Divergent Cyclizations of 1-R-Ethynyl-9,10-anthraquinones: Use of Thiourea as a “S2–” Equivalent in an “Anchor-Relay” Addition Mediated by Formal C–H Activation

Abstract

The EtONa-mediated reaction of peri-R-ethynyl-9,10-anthraquinones with thiourea yields 2-R-7H-dibenzo[de,h]quinolin-7-ones and 2-R-anthra[2,1-b]thiophene-6,11-diones. Although 2-R-7H-dibenzo[de,h]quinolin-7-ones were observed previously in reactions with other N-centered nucleophiles (hydrazine, guanidine, and urea), the formation of 2-R-anthra[2,1-b]thiophene-6,11-diones is a new reactivity path. DFT computations analyzed factors responsible for the switch in reactivity and the relative importance of two possible pathways: (1) the "anchor-relay" mechanism mediated by nucleophilic attack at the carbonyl and (2) direct attack at the alkyne.
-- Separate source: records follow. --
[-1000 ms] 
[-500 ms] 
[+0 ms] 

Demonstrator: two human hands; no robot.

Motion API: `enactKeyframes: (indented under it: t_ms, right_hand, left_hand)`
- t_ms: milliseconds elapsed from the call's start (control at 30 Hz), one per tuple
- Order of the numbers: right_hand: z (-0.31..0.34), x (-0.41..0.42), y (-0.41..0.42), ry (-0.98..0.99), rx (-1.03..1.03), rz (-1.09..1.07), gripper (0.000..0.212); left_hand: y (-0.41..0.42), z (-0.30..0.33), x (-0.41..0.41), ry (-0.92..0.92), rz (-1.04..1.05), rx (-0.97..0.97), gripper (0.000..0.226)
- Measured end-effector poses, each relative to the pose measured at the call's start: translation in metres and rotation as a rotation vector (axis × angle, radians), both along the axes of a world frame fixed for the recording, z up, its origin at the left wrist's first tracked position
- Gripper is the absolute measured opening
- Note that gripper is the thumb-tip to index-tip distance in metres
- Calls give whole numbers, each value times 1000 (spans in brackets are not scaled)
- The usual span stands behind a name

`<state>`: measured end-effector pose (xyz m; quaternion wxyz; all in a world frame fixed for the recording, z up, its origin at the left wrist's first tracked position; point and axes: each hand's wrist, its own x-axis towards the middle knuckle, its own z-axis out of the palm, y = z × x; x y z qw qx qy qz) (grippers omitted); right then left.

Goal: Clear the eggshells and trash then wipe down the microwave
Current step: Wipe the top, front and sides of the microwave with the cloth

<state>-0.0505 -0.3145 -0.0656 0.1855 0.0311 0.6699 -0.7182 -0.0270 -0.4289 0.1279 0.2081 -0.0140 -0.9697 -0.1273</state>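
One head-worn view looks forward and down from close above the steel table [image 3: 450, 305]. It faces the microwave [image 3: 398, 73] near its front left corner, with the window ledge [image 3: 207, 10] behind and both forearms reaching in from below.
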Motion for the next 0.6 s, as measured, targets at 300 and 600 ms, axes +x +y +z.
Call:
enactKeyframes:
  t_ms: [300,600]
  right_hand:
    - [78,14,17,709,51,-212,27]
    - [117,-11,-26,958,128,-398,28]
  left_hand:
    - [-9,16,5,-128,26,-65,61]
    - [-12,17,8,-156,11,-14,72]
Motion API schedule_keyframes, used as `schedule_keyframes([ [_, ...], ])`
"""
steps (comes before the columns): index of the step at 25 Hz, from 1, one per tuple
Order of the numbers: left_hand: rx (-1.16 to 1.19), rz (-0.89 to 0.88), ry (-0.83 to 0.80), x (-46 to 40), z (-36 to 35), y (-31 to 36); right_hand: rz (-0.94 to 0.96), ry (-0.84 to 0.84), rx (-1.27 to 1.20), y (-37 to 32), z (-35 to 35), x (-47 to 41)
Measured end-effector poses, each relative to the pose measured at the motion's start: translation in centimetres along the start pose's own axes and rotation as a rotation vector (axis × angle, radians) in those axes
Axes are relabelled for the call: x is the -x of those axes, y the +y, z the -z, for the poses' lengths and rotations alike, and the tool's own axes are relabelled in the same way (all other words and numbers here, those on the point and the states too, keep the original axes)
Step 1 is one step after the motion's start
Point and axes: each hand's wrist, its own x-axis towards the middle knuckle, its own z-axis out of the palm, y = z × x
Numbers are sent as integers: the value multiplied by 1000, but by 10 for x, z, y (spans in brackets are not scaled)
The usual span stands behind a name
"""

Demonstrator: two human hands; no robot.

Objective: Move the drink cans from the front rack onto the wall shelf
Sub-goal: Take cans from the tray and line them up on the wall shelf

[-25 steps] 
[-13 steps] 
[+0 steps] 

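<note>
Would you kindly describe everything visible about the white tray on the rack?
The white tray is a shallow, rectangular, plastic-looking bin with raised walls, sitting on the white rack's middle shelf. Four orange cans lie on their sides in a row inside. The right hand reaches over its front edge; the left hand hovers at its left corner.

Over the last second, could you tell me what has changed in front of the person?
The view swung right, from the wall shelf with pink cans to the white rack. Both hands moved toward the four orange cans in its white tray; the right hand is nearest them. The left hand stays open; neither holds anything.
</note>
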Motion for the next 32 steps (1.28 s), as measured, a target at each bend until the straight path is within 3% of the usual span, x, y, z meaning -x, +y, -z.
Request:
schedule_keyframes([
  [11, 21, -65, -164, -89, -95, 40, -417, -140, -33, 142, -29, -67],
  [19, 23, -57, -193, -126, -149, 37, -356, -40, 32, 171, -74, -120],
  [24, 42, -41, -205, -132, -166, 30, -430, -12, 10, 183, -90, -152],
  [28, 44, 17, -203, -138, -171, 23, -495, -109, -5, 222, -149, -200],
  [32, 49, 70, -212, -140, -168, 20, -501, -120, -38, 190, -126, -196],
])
The two pathways converge on a vinyl sulfur anion, set up for a 5-endo-trig cyclization at the ortho-position. Subsequent rearomatization/oxidation provides the fused thiophene product via formal C-H activation. The calculations suggest that the latter pathway, the direct attack at the alkyne, is more likely, due to the relatively high barrier for the 8-endo-dig cyclization (pathway 1). Computational insights led to a more selective synthesis of fused thiophenes, based on the reaction of acetylenic anthraquinones with sodium sulfide. This reaction does not require prefunctionalization at the ortho-position since direct C-H activation is efficient. The absence of fused five-membered heterocycles in earlier work was investigated computationally. The other N-centered nucleophiles form stronger anion-π complexes with the electron-deficient quinone core, promoting carbonyl attack over direct alkyne attack.